◆ WHAT TO DO ◆
Nothing but the lines from the start of the entries below through the line containing "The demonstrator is" should appear in the answer, copied exactly and free of pictures.
━━━━━ SUPPLIED DATA
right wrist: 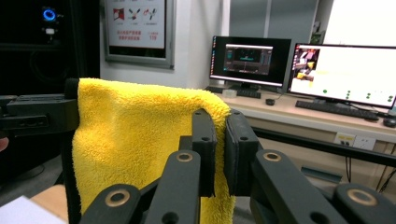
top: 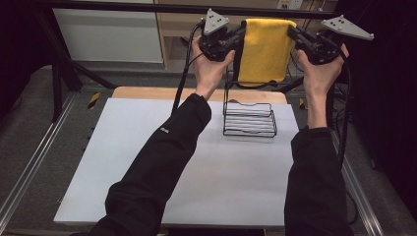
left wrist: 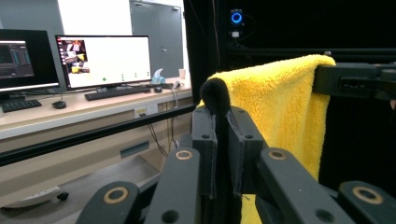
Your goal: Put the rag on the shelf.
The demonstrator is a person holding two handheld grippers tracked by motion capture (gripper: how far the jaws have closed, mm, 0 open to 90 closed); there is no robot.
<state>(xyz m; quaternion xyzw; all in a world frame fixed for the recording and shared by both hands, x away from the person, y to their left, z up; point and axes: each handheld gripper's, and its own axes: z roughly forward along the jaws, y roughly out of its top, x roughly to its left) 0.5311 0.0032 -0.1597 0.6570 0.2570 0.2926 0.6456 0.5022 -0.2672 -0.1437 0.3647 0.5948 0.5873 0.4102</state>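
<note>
Both grippers, left gripper [top: 235, 35] and right gripper [top: 295, 34], clamp the yellow towel [top: 265, 49] edges, holding it spread above the wire rack [top: 249, 119], probably for hanging.

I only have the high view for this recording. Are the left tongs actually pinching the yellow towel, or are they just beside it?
Observer: In the left gripper view, the left tongs are shut on the towel, at its dark-edged top corner.
Operator: And the right side?
Observer: In the right gripper view, the right tongs are shut on the other top corner. The towel hangs down between the two.
</note>
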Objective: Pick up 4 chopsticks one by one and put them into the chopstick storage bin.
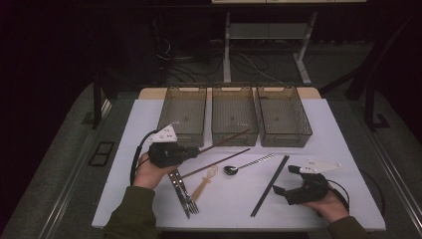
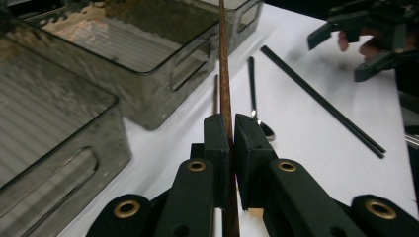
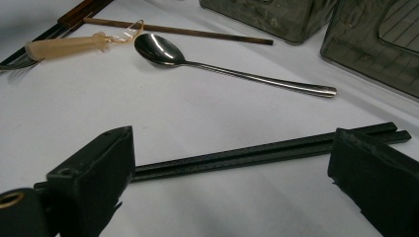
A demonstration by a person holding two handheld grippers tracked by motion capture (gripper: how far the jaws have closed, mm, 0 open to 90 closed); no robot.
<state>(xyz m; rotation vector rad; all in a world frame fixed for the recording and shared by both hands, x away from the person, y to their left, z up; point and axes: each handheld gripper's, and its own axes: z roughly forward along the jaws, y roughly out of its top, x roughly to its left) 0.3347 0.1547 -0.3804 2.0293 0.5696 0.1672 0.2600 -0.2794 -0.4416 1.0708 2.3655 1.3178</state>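
A: Left gripper (image 2: 230, 143)?
B: Clamped on a thin brown wooden chopstick (image 2: 226, 74), lifted near the worktop's (image 1: 338, 149) left-middle, tip toward the far-edge bins.
A: Right gripper (image 3: 232, 177)?
B: Jaws wide, straddling a pair of matte black square-section chopsticks (image 3: 257, 154) lying flat near the right front.
A: Containers?
B: Three smoky translucent ribbed bins (image 1: 234, 115) along the far edge; contents couldn't be made out.
A: Other stuff?
B: Shiny steel spoon (image 3: 163, 50) mid-worktop, second brown chopstick (image 3: 188, 31) behind it.

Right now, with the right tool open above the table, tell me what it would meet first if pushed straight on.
Probably the pair of black chopsticks, lying across the gap of the right tool; the steel spoon lies farther on, though depth is unclear.
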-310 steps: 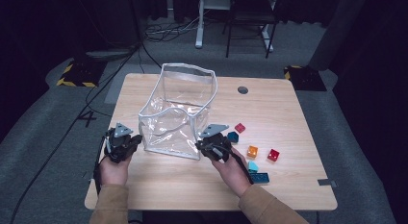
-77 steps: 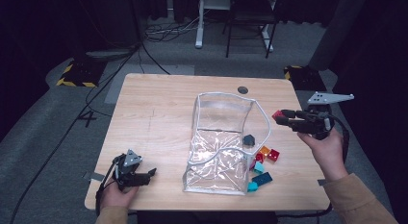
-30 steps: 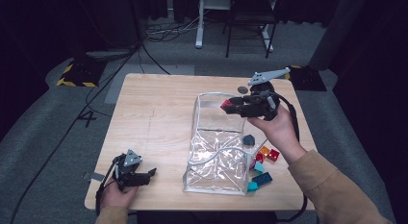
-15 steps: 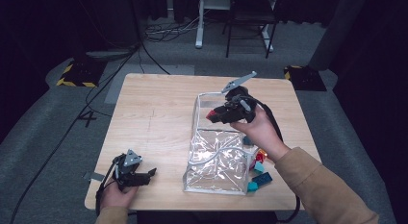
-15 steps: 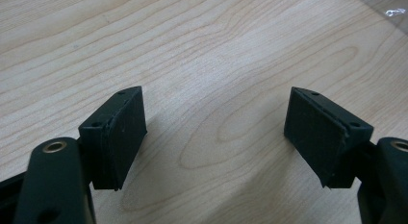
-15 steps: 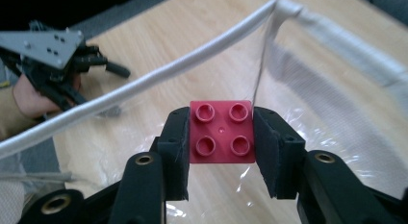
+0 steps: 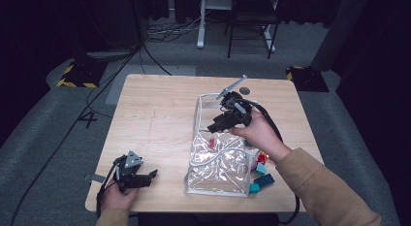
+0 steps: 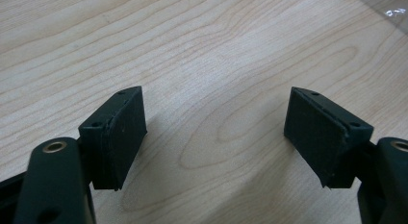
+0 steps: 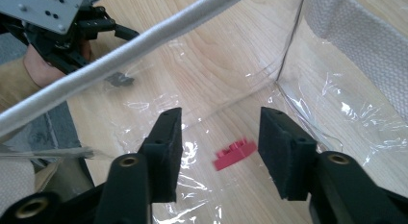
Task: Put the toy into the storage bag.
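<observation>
A clear plastic bag (image 7: 220, 163) with a white-trimmed mouth stands open on the wooden table (image 7: 155, 119). My right gripper (image 7: 216, 126) hovers in the bag's mouth, jaws open and empty. Straight below it a small red brick (image 7: 212, 142) lies on the bag's floor. In the right gripper view the red brick (image 9: 235, 154) shows between the spread jaws of the gripper (image 9: 220, 124), with the bag's rim (image 9: 120, 56) crossing above. My left gripper (image 7: 144, 178) rests at the front left of the table, open. Its jaws (image 8: 216, 132) stand wide apart over bare wood.
Several loose bricks lie right of the bag: a red brick (image 7: 262, 158), a teal brick (image 7: 261, 169) and a blue brick (image 7: 264, 179). A round grommet (image 7: 245, 90) sits near the table's far edge. A chair and cables are on the floor beyond.
My right gripper came from the table's right side to the bag's mouth with the red brick, then opened. The brick now lies inside the bag. The left gripper has stayed still.
</observation>
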Demonstrator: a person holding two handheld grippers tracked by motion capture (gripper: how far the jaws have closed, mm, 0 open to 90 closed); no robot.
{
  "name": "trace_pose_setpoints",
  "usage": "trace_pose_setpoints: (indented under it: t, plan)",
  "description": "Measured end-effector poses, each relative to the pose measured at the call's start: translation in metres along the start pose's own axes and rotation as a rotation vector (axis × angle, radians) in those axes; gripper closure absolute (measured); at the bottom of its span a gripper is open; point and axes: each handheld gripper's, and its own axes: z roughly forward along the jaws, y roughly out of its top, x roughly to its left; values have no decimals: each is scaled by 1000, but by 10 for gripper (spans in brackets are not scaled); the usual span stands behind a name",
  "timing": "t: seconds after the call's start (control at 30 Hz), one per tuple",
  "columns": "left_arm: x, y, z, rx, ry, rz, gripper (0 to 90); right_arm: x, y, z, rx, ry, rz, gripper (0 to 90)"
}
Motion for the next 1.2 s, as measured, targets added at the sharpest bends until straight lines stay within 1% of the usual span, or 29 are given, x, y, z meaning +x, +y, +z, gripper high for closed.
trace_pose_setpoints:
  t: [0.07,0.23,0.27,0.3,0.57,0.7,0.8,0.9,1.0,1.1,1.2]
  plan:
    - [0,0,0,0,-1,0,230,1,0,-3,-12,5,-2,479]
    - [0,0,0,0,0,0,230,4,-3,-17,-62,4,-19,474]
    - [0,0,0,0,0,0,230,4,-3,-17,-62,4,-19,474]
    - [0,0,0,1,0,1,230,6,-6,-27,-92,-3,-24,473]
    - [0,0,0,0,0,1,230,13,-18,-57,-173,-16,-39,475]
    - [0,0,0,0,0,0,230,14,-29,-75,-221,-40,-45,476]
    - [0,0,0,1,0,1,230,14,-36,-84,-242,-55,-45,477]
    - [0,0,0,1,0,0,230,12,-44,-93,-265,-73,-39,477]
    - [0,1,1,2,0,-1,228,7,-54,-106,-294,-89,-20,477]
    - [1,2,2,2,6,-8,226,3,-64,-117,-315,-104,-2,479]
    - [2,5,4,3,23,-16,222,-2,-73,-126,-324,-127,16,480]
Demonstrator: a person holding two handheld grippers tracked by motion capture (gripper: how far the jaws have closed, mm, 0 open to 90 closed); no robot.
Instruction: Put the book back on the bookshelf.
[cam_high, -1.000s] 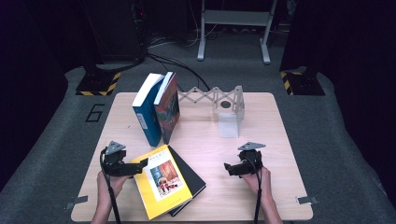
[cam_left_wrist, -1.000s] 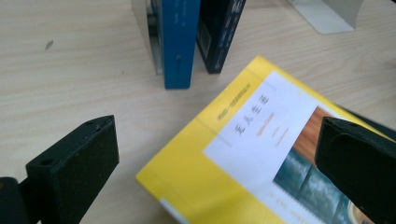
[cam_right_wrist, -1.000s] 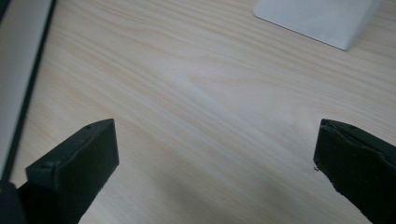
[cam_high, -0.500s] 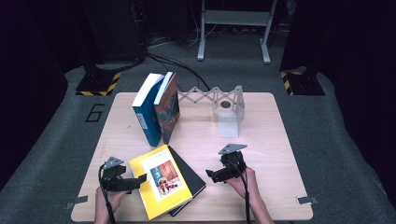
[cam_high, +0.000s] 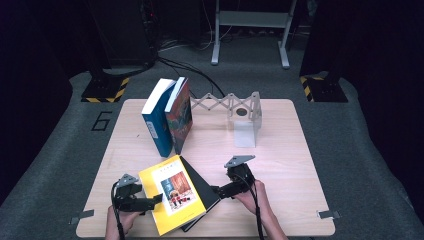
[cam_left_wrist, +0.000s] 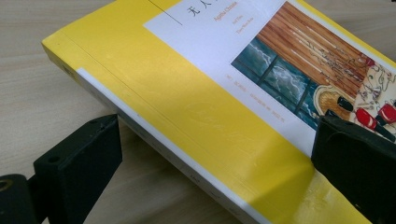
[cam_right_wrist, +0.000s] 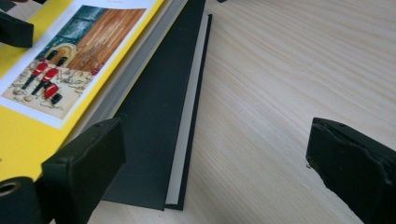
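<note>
A yellow book (cam_high: 172, 200) (cam_left_wrist: 187, 93) lies flat on top of a black book (cam_high: 200, 182) (cam_right_wrist: 159, 121) near the table's front edge. My left gripper (cam_high: 151, 202) (cam_left_wrist: 215, 154) is open at the yellow book's left edge, with one jaw over the cover and the other beside the spine above the wood. On the other side, my right gripper (cam_high: 216, 191) (cam_right_wrist: 219, 158) is open at the black book's right edge. One of its jaws is over the black cover and the other over bare table. Neither gripper holds anything.
A blue book (cam_high: 157, 120) and a colourful book (cam_high: 179, 117) stand leaning together at the back left of the wooden table (cam_high: 280, 160). A white expanding bookend rack (cam_high: 244, 117) stands behind the middle. Bare wood lies to the right of my right gripper.
My left gripper has drawn back toward the near edge and now sits at the yellow book's side. The right gripper has moved left up to the black book.
</note>
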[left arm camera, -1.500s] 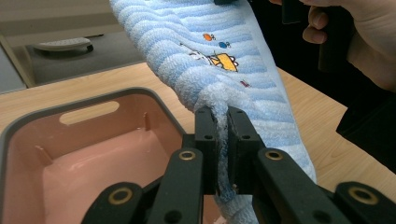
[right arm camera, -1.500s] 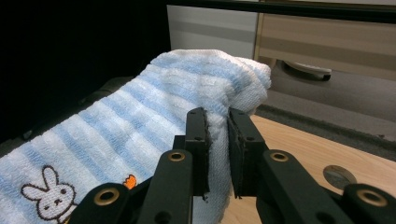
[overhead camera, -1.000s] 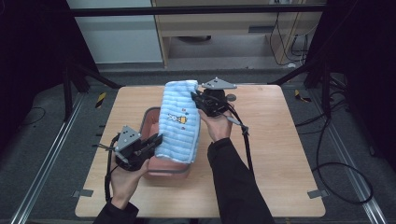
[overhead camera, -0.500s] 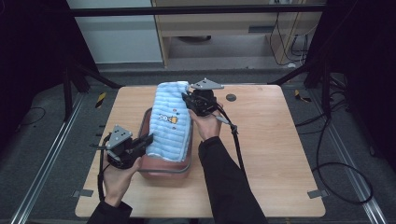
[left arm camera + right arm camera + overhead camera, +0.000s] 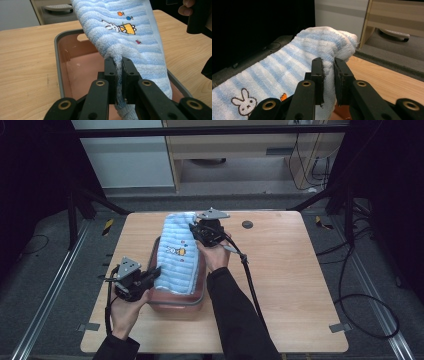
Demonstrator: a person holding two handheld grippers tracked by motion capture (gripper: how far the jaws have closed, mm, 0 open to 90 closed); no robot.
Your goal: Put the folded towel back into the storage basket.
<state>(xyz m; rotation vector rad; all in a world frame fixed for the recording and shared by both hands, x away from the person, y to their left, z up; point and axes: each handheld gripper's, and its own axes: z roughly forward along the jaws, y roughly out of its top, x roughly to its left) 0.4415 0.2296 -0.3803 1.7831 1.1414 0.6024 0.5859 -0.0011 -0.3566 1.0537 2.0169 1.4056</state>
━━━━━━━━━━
◆ ANSWER SPACE ◆
right wrist: 
top: 
left wrist: 
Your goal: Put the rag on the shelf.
The demonstrator is a person holding two handheld grippers tracked by motion capture (gripper: how far the jaws have closed, mm, 0 open to 90 closed); there is no robot.

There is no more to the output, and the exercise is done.